Re: postgres_fdw vs. force_parallel_mode on ppc

From: Tom Lane <tgl(at)sss(dot)pgh(dot)pa(dot)us>
To: Robert Haas <robertmhaas(at)gmail(dot)com>
Cc: Thomas Munro <thomas(dot)munro(at)enterprisedb(dot)com>, Noah Misch <noah(at)leadboat(dot)com>, "Joshua D(dot) Drake" <jd(at)commandprompt(dot)com>, Andres Freund <andres(at)anarazel(dot)de>, Andrew Dunstan <andrew(at)dunslane(dot)net>, Simon Riggs <simon(at)2ndquadrant(dot)com>, "pgsql-hackers(at)postgresql(dot)org" <pgsql-hackers(at)postgresql(dot)org>
Subject: Re: postgres_fdw vs. force_parallel_mode on ppc
Date: 2016-02-23 06:17:29
Message-ID: 7651.1456208249@sss.pgh.pa.us
Views: Raw Message | Whole Thread | Download mbox | Resend email
Thread:
Lists: pgsql-hackers

Robert Haas <robertmhaas(at)gmail(dot)com> writes:
> On Tue, Feb 23, 2016 at 2:06 AM, Tom Lane <tgl(at)sss(dot)pgh(dot)pa(dot)us> wrote:
>> Robert Haas <robertmhaas(at)gmail(dot)com> writes:
>>> Foreign tables are supposed to be categorically excluded from
>>> parallelism. Not sure why that's not working in this instance.

>> BTW, I wonder where you think that's supposed to be enforced, because
>> I sure can't find any such logic.

> RTEs are checked in set_rel_consider_parallel(), and I thought there
> was a check there related to foreign tables, but there isn't. Oops.

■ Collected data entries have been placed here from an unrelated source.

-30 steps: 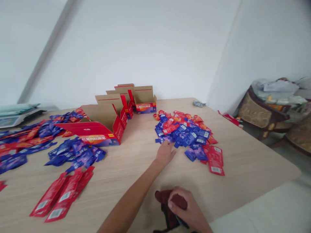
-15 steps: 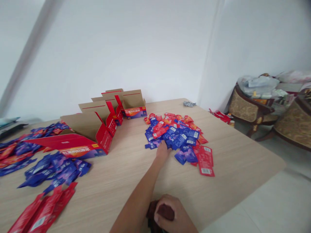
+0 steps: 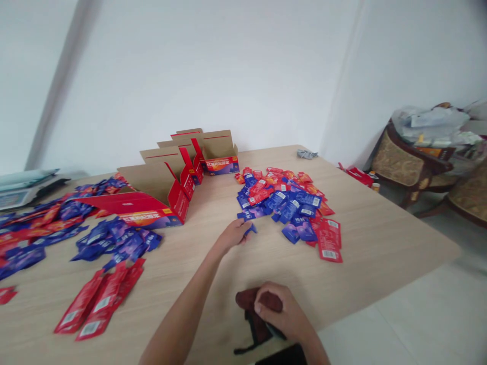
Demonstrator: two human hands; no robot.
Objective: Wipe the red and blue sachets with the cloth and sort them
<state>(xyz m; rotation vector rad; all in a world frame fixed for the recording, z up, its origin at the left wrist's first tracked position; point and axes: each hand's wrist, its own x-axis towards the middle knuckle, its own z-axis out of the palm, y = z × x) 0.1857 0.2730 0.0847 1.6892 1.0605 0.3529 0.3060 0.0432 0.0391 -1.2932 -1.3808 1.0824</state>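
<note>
My left hand (image 3: 233,235) pinches a small blue sachet (image 3: 251,229) just in front of a mixed pile of blue sachets (image 3: 289,209) and red sachets (image 3: 329,239). Close to me, my right hand (image 3: 280,310) is curled around a dark maroon cloth item (image 3: 248,299) with a thin black strap; its exact kind does not show. More blue sachets (image 3: 120,239) lie in a heap to the left. In front of that heap rest a few long red pouches (image 3: 99,303).
Open red cardboard boxes (image 3: 152,217) stand in a row toward the wall. At far left are a larger sachet pile (image 3: 57,215) and a scale-like device (image 3: 23,195). Grey cloth (image 3: 306,154) lies at the table's (image 3: 380,253) back corner. A loaded chair (image 3: 395,157) stands right.
My left hand has drawn back from the pile, leftward, with a blue sachet in its fingers. My right hand still grips the maroon item, more of which now shows. The view has shifted left.
</note>
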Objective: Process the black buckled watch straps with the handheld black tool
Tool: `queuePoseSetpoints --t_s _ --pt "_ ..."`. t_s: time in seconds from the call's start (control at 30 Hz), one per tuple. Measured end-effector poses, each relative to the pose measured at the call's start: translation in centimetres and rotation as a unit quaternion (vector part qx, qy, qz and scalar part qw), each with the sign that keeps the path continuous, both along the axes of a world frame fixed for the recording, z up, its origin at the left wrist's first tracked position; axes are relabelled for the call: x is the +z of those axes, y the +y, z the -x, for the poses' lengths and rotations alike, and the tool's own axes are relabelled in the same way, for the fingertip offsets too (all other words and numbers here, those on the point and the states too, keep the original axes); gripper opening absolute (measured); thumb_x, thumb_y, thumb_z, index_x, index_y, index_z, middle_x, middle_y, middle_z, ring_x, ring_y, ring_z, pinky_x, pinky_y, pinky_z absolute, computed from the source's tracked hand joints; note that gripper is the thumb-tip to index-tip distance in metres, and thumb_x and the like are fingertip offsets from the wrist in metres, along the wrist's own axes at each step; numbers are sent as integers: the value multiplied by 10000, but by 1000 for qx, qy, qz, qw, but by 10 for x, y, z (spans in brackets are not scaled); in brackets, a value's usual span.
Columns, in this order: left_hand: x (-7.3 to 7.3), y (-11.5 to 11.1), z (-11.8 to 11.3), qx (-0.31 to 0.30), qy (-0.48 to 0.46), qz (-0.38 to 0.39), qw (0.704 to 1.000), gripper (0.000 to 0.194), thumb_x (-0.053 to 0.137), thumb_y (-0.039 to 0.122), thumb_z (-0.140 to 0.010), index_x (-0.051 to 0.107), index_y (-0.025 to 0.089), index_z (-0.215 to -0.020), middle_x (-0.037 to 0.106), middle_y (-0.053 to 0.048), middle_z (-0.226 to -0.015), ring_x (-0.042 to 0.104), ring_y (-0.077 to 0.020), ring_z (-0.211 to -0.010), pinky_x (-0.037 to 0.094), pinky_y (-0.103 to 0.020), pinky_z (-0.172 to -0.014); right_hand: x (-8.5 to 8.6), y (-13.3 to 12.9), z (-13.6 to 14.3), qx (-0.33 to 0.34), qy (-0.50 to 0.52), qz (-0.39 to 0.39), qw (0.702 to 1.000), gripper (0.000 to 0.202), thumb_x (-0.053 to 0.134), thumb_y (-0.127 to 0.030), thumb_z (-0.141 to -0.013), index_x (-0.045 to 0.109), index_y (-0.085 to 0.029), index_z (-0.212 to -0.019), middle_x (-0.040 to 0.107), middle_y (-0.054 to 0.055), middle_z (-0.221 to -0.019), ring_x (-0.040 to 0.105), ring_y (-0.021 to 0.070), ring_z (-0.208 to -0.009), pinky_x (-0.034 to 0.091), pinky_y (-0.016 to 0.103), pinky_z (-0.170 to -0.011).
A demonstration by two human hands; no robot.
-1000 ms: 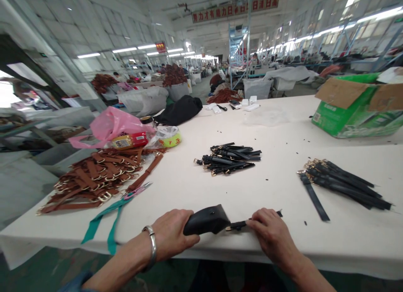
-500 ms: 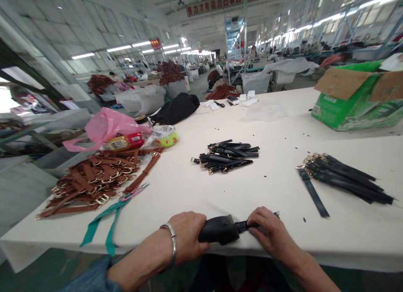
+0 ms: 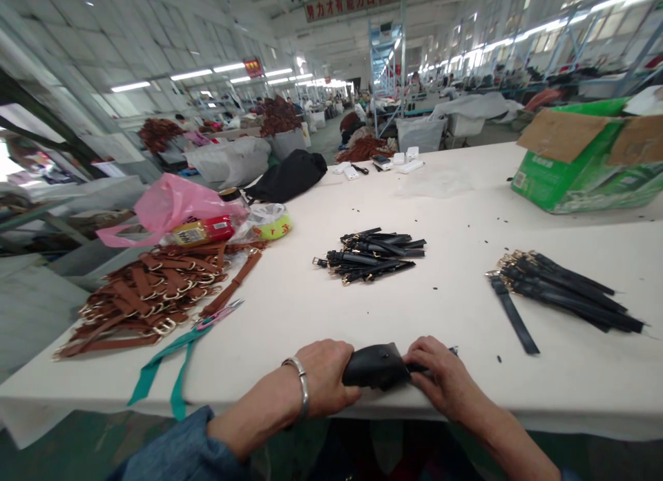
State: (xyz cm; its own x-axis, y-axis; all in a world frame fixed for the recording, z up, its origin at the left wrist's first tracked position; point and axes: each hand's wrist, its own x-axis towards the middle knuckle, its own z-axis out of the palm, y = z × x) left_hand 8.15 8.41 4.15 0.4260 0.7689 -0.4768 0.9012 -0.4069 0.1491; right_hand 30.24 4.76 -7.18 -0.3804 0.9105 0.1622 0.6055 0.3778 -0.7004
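Note:
My left hand is closed around a smooth black handheld tool with a small round knob or screw on top; its exact kind does not show. Close against the tool's wide right end, my right hand pinches a narrow black strap, mostly covered by the fingers. A bit of the strap's end shows beyond the right hand. Both hands are just above the table's front edge. Farther in lies a pile of short black buckled straps, and to the right a bundle of longer black straps.
Brown buckled straps are heaped at left, beside scissors and a green ribbon. Behind them are a pink bag and a black bag. A green carton stands at right. Small black bits dot the white tabletop.
My left hand and the black tool have moved right, closer to my right hand. The strap stretch that showed between them is now mostly covered.

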Motion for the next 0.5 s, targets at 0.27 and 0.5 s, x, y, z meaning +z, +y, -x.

Even if there were, it would not fix this bug, because AFAICS the only
thing that set_rel_consider_parallel is chartered to do is set the
per-relation consider_parallel flag. The failure that is happening in
that regression test with force_parallel_mode turned on happens because
standard_planner plasters a Gather node at the top of the plan, causing
the whole plan including the FDW access to happen inside a parallel
worker. The only way to prevent that is to clear the
wholePlanParallelSafe flag, which as far as I can tell (not that any of
this is documented worth a damn) isn't something that
set_rel_consider_parallel is supposed to do.

It looks to me like there is a good deal of fuzzy thinking here about the
difference between locally parallelizable and globally parallelizable
plans, ie Gather at the top vs Gather somewhere else. I also note with
dismay that turning force_parallel_mode on seems to pretty much disable
any testing of local parallelism.

> In view of 69d34408e5e7adcef8ef2f4e9c4f2919637e9a06, we shouldn't
> blindly assume that foreign scans are not parallel-safe, but we can't
> blindly assume the opposite either. Maybe we should assume that the
> foreign scan is parallel-safe only if one or more of the new methods
> introduced by the aforementioned commit are set, but actually that
> doesn't seem quite right. That would tell us whether the scan itself
> can be parallelized, not whether it's safe to run serially but within
> a parallel worker. I think maybe we need a new FDW API that gets
> called from set_rel_consider_parallel() with the root, rel, and rte as
> arguments and which can return a Boolean. If the callback is not set,
> assume false.

Meh. As things stand, postgres_fdw would have to aver that it can't ever
be safely parallelized, which doesn't seem like a very satisfactory answer
even if there are other FDWs that work differently (and which would those
be? None that use a socket-style connection to an external server.)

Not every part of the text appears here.